Electric power is generated at a power station and transmitted through a transmission network of high voltage lines. These lines may be hundreds of miles in length, and deliver the power into a common power pool called a “grid.” The grid is connected to load centers (e.g., cities) through a sub-transmission network of normally 33 kV (or sometimes 66 kV) lines.
FIG. 1 is a diagram illustrating a conventional power transmission and distribution system. This diagram is an example of one of variety of known grid topologies and is provided for illustration purposes. Referring to FIG. 1, high voltage lines terminate in a 33 kV (or 66 kV) substation, where the voltage is stepped-down to about 11 kV for power distribution to load points through a distribution network of lines at 11 kV and lower. The power network is the distribution network of 11 kV lines or feeders downstream of the substation. Each 11 kV feeder which emanates from the 33 kV substation branches further into several subsidiary 11 kV feeders to carry power close to the load points (localities, industrial areas, villages, etc.). At these load points, a transformer further reduces the voltage from 11 kV to 415V to provide the last-mile connection through 415V feeders to individual customers, either at 240V (as a single-phase supply) or at 415V (as a three-phase supply). A feeder could be either an overhead line or an underground cable.
At the feeder level, the electric grid is polyphase (i.e., having multiple lines for different phases).

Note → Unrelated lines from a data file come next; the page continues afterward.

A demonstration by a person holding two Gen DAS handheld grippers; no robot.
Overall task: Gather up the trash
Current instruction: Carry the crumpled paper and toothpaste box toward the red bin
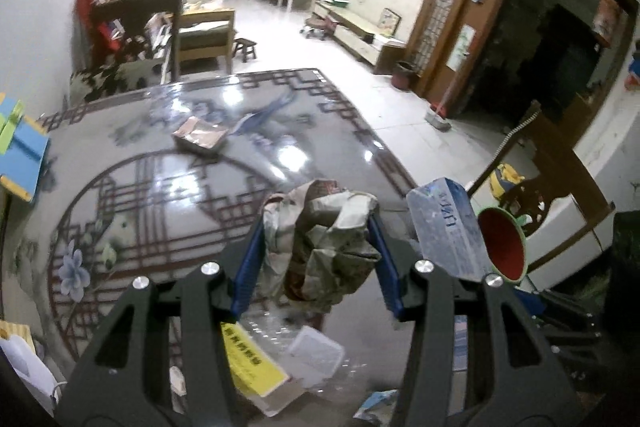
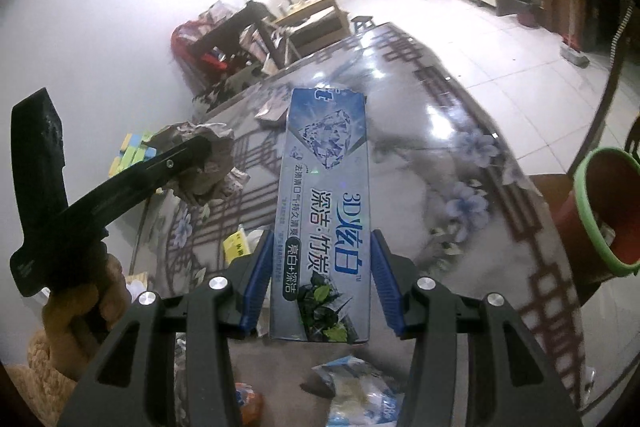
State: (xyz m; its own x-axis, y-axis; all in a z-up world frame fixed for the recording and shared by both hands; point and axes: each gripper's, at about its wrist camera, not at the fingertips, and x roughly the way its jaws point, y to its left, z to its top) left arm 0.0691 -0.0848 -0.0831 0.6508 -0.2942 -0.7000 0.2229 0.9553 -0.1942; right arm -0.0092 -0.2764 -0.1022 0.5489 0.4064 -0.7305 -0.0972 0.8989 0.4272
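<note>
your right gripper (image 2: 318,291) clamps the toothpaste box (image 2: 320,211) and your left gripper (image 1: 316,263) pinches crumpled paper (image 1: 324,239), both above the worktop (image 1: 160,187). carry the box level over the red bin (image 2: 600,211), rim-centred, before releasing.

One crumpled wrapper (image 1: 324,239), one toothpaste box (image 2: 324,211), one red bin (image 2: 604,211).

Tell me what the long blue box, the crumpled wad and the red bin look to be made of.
Long blue box: probably thin cardboard with a glossy print; flat faces, sharp folded edges, light glinting on it.
Crumpled wad: seemingly printed paper or thin wrapper, matte; stiff creases and folds hold their shape.
Red bin: likely moulded plastic, smooth, with a green rim; even colour and rounded wall.
</note>
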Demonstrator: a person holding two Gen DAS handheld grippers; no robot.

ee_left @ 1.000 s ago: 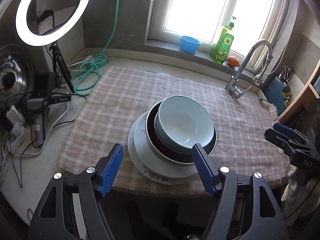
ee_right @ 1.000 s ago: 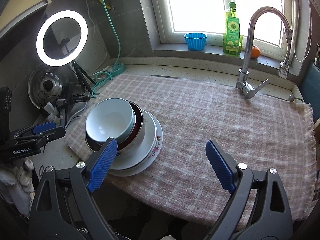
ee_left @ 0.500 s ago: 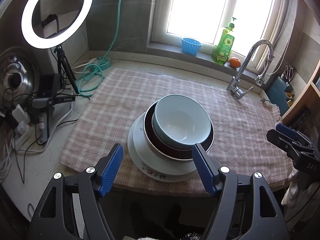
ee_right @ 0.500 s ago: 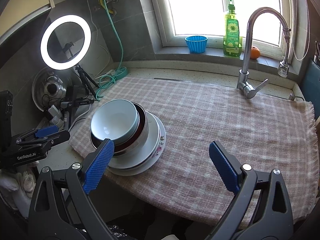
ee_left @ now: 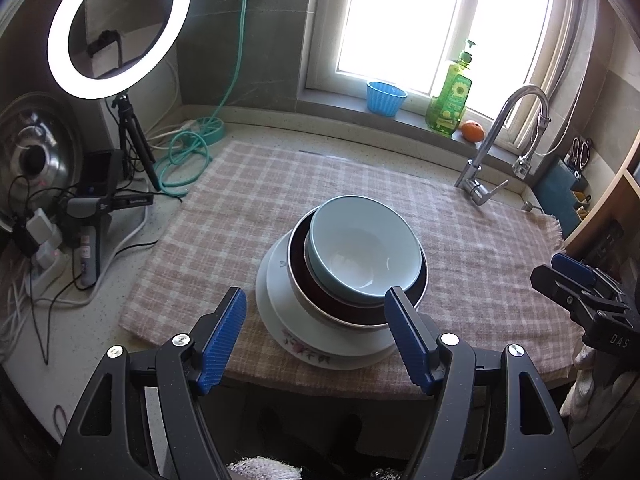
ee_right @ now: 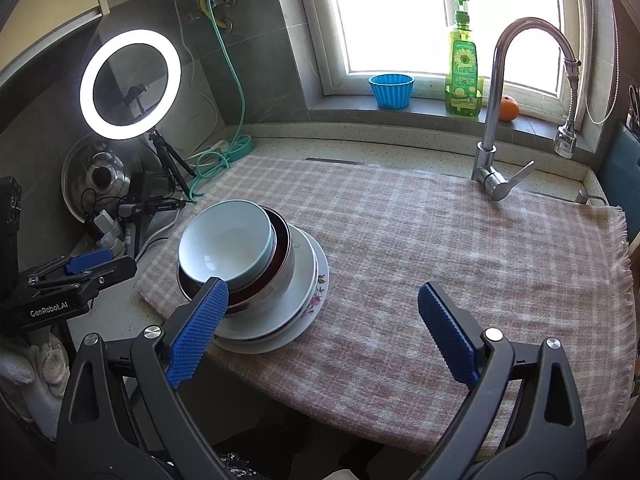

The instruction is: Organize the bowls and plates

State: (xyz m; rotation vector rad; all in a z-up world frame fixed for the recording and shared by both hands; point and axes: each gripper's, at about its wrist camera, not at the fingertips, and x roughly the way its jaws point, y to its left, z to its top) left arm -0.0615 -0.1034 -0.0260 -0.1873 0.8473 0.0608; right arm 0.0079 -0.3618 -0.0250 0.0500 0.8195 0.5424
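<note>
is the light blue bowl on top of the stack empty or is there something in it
Empty. The light blue bowl sits upright on the stack, and both wrist views show only its bare, glossy inside with light reflections, no food or water.

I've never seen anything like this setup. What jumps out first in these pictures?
A nested stack of dishes sits near the front of the checked cloth: a pale blue bowl inside a dark bowl on white plates. The left claw and right claw hang open in front. A glowing ring light stands at the left, by the bright window.
</note>
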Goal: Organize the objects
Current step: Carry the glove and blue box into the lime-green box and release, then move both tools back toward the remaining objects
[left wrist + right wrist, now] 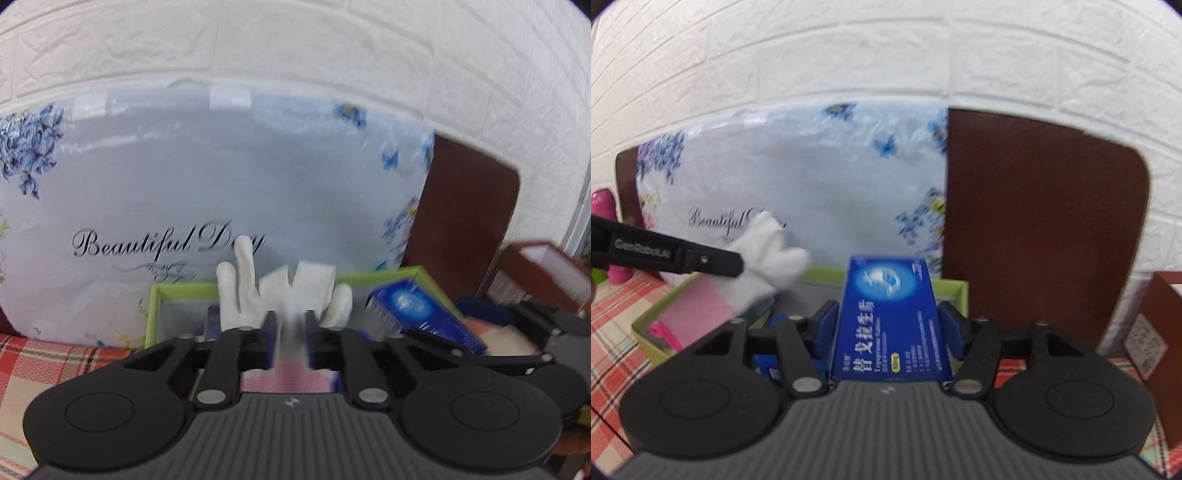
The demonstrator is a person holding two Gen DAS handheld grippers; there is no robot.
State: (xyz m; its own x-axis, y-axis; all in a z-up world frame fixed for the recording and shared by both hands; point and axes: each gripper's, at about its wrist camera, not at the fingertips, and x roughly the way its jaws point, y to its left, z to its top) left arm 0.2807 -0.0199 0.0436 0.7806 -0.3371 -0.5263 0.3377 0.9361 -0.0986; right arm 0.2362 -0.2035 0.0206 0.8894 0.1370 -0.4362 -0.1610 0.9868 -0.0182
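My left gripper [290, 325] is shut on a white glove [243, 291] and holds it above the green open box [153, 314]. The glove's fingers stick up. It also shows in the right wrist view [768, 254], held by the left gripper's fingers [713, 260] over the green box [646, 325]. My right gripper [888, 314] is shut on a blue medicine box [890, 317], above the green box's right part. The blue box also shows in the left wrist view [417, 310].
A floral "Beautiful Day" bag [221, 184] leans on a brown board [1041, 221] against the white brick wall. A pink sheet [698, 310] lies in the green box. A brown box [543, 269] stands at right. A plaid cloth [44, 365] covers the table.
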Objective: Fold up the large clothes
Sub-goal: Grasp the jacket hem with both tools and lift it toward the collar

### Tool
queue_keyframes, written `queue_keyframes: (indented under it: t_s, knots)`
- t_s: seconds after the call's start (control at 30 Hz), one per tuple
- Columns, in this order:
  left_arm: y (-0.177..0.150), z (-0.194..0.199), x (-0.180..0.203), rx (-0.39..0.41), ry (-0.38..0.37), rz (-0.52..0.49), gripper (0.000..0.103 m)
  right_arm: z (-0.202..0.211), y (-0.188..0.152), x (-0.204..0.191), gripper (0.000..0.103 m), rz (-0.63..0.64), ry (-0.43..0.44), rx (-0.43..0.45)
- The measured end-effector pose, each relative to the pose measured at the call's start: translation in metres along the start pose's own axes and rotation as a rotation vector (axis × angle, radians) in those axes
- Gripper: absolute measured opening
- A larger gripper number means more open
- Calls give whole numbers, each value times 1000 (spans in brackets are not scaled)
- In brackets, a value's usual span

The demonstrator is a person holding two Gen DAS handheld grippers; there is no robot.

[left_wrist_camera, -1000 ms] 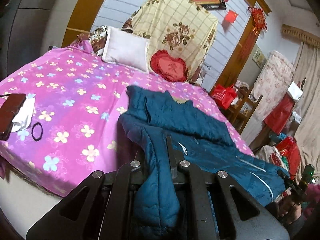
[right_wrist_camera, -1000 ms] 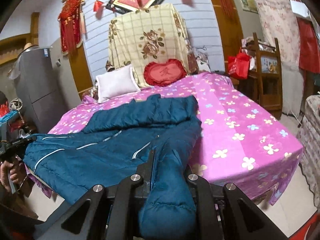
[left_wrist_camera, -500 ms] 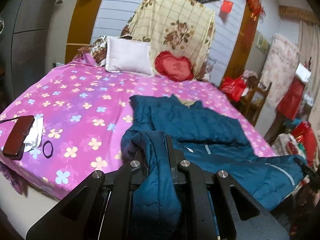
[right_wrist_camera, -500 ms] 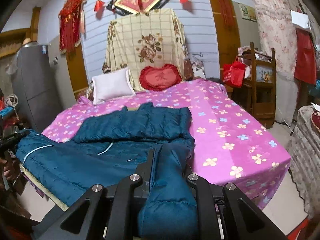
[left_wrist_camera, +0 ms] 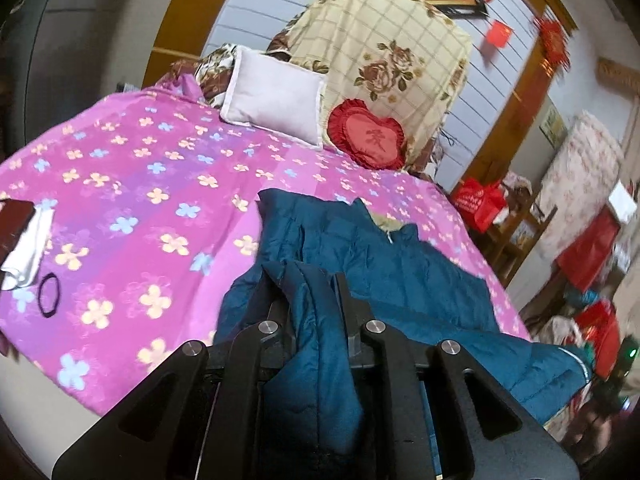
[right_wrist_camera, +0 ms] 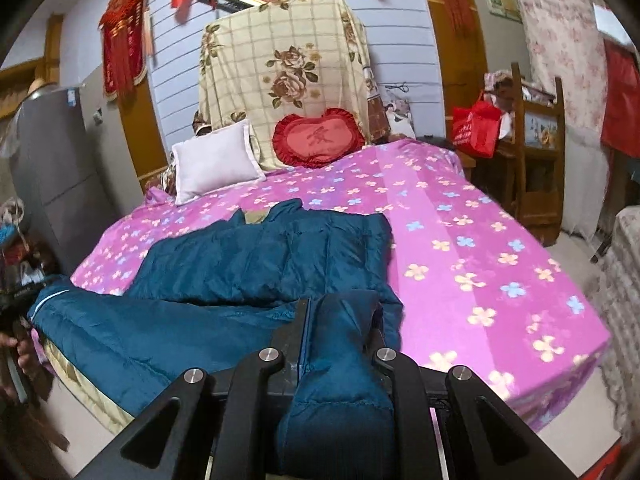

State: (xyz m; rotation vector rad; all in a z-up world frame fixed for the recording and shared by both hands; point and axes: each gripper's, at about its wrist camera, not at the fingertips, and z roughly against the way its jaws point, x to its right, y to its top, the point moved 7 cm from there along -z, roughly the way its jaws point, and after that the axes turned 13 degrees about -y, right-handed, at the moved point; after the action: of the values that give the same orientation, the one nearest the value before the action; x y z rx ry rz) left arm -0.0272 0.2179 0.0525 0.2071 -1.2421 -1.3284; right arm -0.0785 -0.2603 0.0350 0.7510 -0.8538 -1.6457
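Observation:
A large teal quilted jacket (left_wrist_camera: 384, 256) lies on the pink flowered bed (left_wrist_camera: 120, 184), its upper part flat and its lower hem lifted off the near edge. My left gripper (left_wrist_camera: 310, 292) is shut on one hem corner, cloth bunched between the fingers. In the right wrist view the jacket (right_wrist_camera: 272, 256) spreads toward the left and my right gripper (right_wrist_camera: 338, 316) is shut on the other hem corner. The hem hangs between both grippers over the bed (right_wrist_camera: 480, 240) edge.
A white pillow (left_wrist_camera: 276, 96) and a red heart cushion (left_wrist_camera: 368, 136) lean at the headboard. A dark wallet, white cloth (left_wrist_camera: 28, 248) and black hair tie (left_wrist_camera: 50, 300) lie at the bed's left. A wooden chair (right_wrist_camera: 536, 152) with a red bag stands right of the bed.
Both grippers have carried the hem up and forward over the bed, so more of the jacket's lower half now folds toward its upper half. Both views have tilted and moved closer.

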Motion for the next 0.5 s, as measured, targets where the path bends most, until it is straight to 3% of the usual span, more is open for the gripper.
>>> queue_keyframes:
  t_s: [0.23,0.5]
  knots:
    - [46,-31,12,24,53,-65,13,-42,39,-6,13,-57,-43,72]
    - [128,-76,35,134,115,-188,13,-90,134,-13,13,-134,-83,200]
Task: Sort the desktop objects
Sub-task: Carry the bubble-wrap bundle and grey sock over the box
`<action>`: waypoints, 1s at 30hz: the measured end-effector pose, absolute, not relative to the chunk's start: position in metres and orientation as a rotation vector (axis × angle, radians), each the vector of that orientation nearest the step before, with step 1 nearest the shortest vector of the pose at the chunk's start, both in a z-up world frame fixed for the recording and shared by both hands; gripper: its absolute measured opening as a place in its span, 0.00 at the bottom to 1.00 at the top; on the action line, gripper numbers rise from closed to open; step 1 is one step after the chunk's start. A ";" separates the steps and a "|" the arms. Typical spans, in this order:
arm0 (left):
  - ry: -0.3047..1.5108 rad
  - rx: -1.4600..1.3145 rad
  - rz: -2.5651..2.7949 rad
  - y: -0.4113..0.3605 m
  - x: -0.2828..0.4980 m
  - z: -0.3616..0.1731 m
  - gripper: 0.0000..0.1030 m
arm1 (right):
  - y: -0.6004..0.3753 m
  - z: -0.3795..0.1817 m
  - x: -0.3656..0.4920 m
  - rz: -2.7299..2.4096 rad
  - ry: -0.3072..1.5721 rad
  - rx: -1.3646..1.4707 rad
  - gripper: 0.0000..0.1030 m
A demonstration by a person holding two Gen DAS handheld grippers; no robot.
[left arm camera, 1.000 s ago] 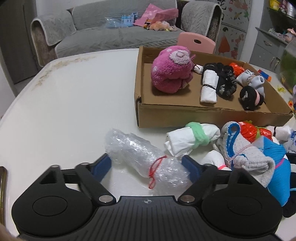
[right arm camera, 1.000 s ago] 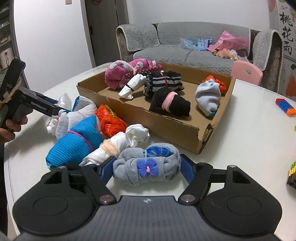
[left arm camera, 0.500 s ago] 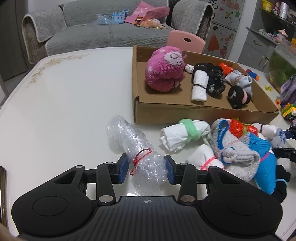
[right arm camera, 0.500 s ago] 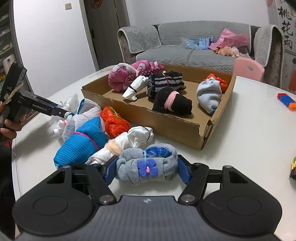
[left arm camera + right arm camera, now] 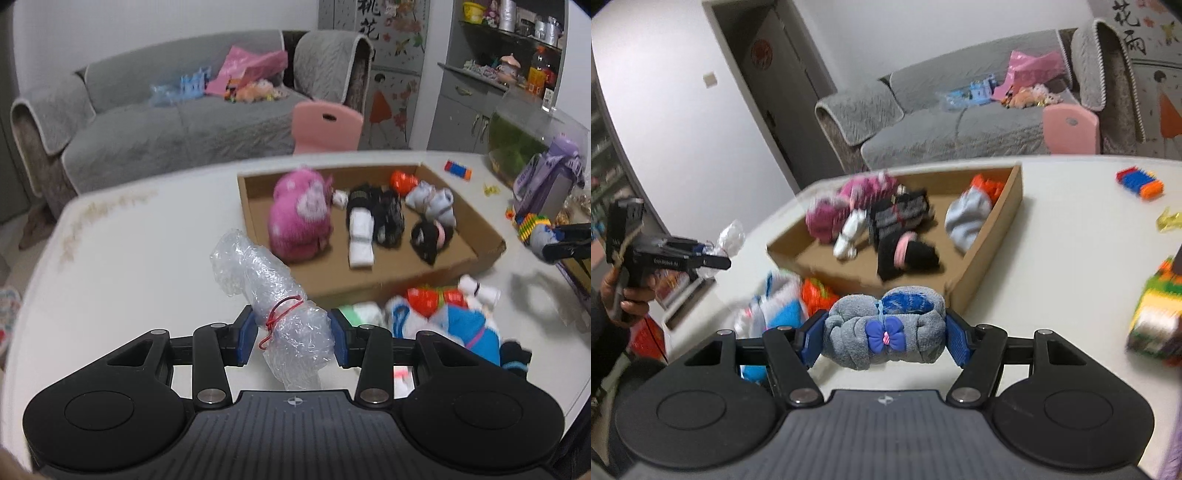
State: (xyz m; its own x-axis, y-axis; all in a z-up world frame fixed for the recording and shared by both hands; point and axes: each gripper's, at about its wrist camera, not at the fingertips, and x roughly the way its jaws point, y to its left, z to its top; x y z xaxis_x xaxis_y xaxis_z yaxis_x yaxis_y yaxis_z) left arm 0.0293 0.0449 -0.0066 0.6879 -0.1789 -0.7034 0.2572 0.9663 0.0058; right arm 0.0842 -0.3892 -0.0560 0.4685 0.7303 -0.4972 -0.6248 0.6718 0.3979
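You have one item in each hand. Your left gripper [image 5: 291, 334] is clenched on the bubble wrap [image 5: 269, 291]; the jaws pinch it just below the red tie, near one end, so most of the roll sticks out ahead and upward, clear of the surface [image 5: 122, 266]. That off-centre hold probably leaves the long end free to sway, so carry it gently.

Your right gripper [image 5: 884, 338] is grasping the grey sock roll [image 5: 882, 332] across its length, with the blue bow facing the camera. The blue pads [image 5: 956, 338] press on both ends, which suits a soft bundle: squeezed that way it stays rolled. It hangs above the surface, just in front of the box's near corner.

The box [image 5: 1012, 199] lies ahead of both hands and already holds the pink, black, white and grey rolls in a loose row, so it looks like the place for socks. There is bare cardboard along its near side. The unsorted pile [image 5: 450, 317] of blue, orange and white bundles sits on the surface just outside the box's near wall. Where the bubble wrap belongs I cannot tell.
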 end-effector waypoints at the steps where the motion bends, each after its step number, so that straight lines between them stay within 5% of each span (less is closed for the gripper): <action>1: 0.765 0.111 -0.250 0.044 0.032 -0.002 0.47 | -0.391 -0.050 0.087 0.833 0.680 0.174 0.59; 16: 0.705 0.122 -0.347 0.005 0.085 0.040 0.47 | -0.368 0.003 0.138 0.859 0.609 0.186 0.59; 30: 0.742 0.127 -0.410 -0.028 0.132 0.014 0.47 | -0.323 -0.001 0.170 0.918 0.650 0.148 0.59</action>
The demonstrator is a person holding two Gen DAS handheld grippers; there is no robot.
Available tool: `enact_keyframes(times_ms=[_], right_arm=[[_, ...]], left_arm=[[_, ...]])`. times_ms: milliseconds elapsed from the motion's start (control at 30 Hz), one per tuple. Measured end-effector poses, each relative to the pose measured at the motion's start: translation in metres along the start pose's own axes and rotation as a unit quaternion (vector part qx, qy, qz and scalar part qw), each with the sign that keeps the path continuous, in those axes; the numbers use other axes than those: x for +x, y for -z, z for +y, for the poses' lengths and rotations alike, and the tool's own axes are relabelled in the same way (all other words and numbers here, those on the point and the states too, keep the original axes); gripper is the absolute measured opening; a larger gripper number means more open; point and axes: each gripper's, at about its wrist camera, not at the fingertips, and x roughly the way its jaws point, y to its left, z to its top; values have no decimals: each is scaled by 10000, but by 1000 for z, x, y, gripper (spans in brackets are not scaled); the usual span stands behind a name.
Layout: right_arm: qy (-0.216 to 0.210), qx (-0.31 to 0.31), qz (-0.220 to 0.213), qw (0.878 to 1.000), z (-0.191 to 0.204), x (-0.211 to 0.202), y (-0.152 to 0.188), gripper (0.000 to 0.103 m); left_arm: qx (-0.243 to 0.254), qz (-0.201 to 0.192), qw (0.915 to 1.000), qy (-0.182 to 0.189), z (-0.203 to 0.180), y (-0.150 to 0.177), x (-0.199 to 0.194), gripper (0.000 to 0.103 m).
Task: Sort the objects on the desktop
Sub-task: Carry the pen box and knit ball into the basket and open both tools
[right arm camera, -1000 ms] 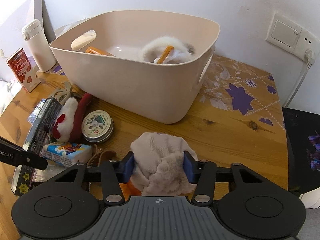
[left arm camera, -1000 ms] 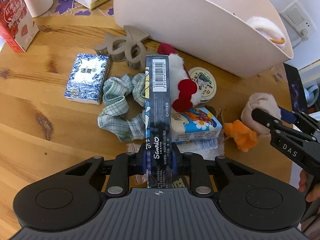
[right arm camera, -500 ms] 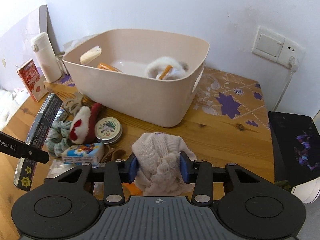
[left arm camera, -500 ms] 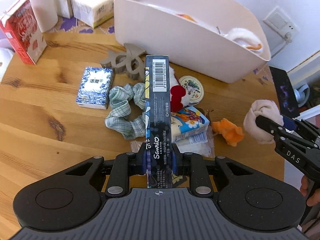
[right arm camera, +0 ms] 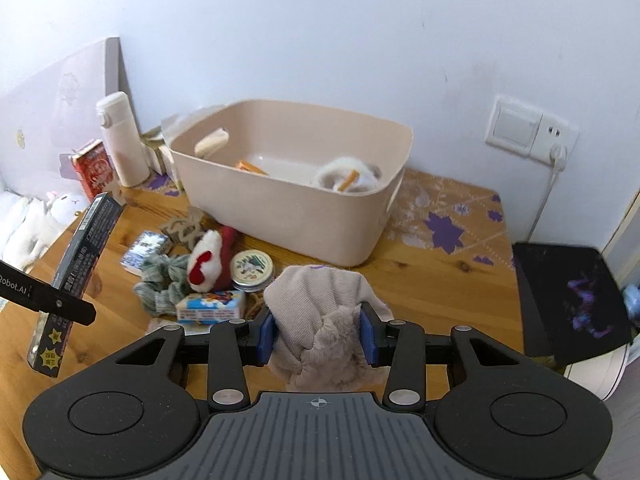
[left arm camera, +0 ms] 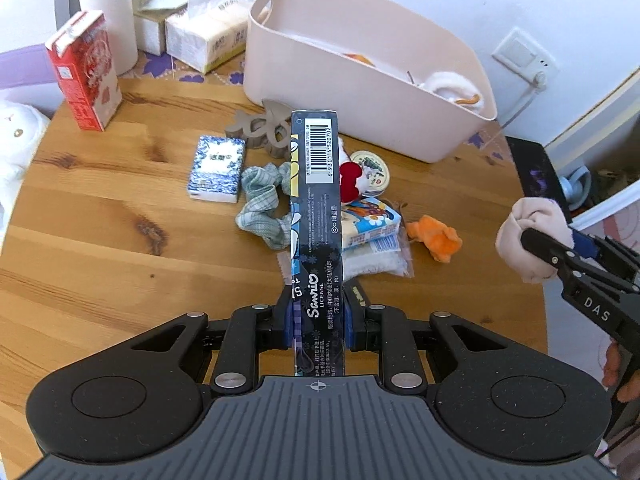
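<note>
Desktop objects lie clustered at the middle of the wooden desk (left arm camera: 100, 240), in front of the beige bin (left arm camera: 360, 92) that stands at the desk's far edge.

Near the far left corner stand a red carton (left arm camera: 86, 72) and a white bottle (left arm camera: 108, 12), with tissue packs (left arm camera: 204, 38) beside them.

The cluster, left to right: a blue patterned tissue packet (left arm camera: 216, 168), a green checked cloth (left arm camera: 264, 208), a grey hair claw (left arm camera: 260, 132) behind it, a red-and-white plush (right arm camera: 208, 260), a round tin (left arm camera: 370, 170), a blue-and-white packet (left arm camera: 370, 222) and an orange plush (left arm camera: 436, 238).

The left gripper (left arm camera: 316, 316) is closed on a long black box (left arm camera: 318, 208), held off the desk and pointing toward the bin.

The right gripper (right arm camera: 318, 332) is clamped on a bundled beige cloth (right arm camera: 320, 312), raised above the desk's near right area.

A white fluffy item (right arm camera: 348, 174) and an orange item (right arm camera: 250, 167) lie inside the bin.

A dark tablet (right arm camera: 572, 300) sits at the desk's right edge.
</note>
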Motion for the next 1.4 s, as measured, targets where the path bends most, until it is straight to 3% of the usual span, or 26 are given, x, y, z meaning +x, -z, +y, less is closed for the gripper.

At a customer endpoint that takes in a single phase (e.g., a residence), a physical line connects to a meter located at the customer endpoint. However, when the customer endpoint is physically connected, it may not necessarily be known at that time which phase at the feeder level corresponds to the line at the customer endpoint to which the meter is being connected. This could be because the utility may have never had that information, or it may not have been kept up to date since physical grid topology is typically modified over time. Further, if there is a power outage, or if the power is shut down so that a new transformer can be installed, there is no guarantee that the meter at the customer endpoint device will be on the same phase as it was previously.
The utility can calculate losses and theft by comparing the usage at the feeder level with aggregated usage on the customer side. But without knowledge of the real grid topology, this information could be at least three times less accurate. As the customer density served by a feeder increases, this inaccuracy may increase, and thus, may result in an increased loss of power and revenue to the utility.